§ DIRECTIONS FOR THIS TASK
Copy the records below verbatim, from the first line through the line containing "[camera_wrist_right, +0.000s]", inclusive, and output nothing else.

§ STORED DATA
========================================
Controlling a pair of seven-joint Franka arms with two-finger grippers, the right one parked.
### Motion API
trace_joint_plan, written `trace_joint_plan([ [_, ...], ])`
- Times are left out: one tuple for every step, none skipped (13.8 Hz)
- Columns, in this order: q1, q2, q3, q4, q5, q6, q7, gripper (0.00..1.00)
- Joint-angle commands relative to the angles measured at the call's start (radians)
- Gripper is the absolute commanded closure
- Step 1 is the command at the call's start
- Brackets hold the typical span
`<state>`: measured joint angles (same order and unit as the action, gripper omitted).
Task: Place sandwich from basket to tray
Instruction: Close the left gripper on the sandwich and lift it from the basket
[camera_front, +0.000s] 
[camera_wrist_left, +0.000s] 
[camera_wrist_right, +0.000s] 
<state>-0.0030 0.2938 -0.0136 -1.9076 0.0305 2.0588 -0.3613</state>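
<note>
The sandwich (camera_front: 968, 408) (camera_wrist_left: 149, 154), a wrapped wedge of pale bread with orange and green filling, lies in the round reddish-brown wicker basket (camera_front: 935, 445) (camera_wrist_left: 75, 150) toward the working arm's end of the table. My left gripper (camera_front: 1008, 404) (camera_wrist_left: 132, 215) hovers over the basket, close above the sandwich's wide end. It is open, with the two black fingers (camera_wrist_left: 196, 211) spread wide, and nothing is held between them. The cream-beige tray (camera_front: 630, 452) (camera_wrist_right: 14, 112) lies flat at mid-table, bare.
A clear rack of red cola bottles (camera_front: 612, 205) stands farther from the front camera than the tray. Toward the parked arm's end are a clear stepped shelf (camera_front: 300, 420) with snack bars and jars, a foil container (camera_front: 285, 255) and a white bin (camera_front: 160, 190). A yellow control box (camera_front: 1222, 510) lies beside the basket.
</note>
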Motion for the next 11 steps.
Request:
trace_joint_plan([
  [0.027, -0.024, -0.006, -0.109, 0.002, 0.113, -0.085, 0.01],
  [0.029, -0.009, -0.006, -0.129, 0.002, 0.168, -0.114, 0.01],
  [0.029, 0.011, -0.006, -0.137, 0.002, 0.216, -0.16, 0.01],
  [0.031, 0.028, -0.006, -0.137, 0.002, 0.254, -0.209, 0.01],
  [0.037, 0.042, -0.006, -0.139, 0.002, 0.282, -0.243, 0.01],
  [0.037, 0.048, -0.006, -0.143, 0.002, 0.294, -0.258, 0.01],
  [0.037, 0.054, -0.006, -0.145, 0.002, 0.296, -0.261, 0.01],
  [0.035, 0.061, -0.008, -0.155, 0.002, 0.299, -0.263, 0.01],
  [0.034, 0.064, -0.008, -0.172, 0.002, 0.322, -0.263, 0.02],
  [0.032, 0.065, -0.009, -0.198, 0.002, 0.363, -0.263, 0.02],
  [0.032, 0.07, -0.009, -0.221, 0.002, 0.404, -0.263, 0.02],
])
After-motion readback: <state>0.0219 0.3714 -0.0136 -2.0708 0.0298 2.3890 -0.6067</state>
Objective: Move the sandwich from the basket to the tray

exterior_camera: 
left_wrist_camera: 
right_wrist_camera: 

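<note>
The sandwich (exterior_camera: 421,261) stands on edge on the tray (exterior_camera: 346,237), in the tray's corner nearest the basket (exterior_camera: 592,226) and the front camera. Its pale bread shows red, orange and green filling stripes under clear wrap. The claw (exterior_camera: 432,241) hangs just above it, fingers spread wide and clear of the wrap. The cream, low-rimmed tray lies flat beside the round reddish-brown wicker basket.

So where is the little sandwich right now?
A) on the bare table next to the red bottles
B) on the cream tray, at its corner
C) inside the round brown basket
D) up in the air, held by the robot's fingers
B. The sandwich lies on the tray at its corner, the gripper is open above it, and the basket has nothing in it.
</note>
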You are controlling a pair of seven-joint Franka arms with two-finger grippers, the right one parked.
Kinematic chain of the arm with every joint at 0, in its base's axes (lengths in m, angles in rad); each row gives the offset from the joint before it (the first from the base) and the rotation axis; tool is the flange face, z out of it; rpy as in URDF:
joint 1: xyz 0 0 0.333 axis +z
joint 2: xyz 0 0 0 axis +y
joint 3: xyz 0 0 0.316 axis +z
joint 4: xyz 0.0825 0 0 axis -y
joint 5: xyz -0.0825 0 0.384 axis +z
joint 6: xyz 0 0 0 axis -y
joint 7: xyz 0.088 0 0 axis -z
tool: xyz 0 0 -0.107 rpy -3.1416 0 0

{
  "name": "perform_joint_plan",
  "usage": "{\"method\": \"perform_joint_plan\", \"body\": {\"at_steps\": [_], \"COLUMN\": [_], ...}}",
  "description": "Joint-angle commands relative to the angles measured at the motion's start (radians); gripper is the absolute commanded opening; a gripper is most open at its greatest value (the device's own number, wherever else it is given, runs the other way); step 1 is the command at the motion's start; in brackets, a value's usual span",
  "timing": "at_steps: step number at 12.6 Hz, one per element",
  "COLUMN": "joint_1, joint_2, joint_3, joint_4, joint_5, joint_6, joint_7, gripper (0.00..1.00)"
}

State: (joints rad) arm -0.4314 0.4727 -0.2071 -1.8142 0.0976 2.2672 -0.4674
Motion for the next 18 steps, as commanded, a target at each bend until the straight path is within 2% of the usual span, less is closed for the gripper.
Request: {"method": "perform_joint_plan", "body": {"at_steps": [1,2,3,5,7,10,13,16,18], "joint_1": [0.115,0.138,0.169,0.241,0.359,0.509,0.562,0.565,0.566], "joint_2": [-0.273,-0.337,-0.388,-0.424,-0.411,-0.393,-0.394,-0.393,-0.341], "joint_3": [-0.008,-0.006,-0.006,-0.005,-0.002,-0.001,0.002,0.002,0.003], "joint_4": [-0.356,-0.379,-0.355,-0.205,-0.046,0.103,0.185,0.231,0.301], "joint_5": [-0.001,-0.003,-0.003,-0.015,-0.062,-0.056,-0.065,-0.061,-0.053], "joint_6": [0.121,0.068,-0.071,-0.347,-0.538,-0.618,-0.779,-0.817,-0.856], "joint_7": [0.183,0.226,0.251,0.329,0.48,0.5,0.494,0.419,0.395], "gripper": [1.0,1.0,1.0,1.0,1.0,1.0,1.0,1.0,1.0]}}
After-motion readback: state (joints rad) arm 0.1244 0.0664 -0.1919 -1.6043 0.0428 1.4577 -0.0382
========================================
§ ANSWER SECTION
Controlling a pair of seven-joint Franka arms with two-finger grippers, the right one parked.
### Motion API
trace_joint_plan, written `trace_joint_plan([ [_, ...], ])`
- Times are left out: one tuple for every step, none skipped (13.8 Hz)
- Columns, in this order: q1, q2, q3, q4, q5, q6, q7, gripper (0.00..1.00)
- Joint-angle commands relative to the angles measured at the call's start (radians)
- Gripper is the absolute commanded closure
- Step 1 is the command at the call's start
- Brackets hold the typical span
`<state>`: measured joint angles (same order and unit as the action, gripper omitted).
Task: Place sandwich from basket to tray
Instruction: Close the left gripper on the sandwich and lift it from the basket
[camera_front, +0.000s] 
[camera_wrist_left, +0.000s] 
[camera_wrist_right, +0.000s] 

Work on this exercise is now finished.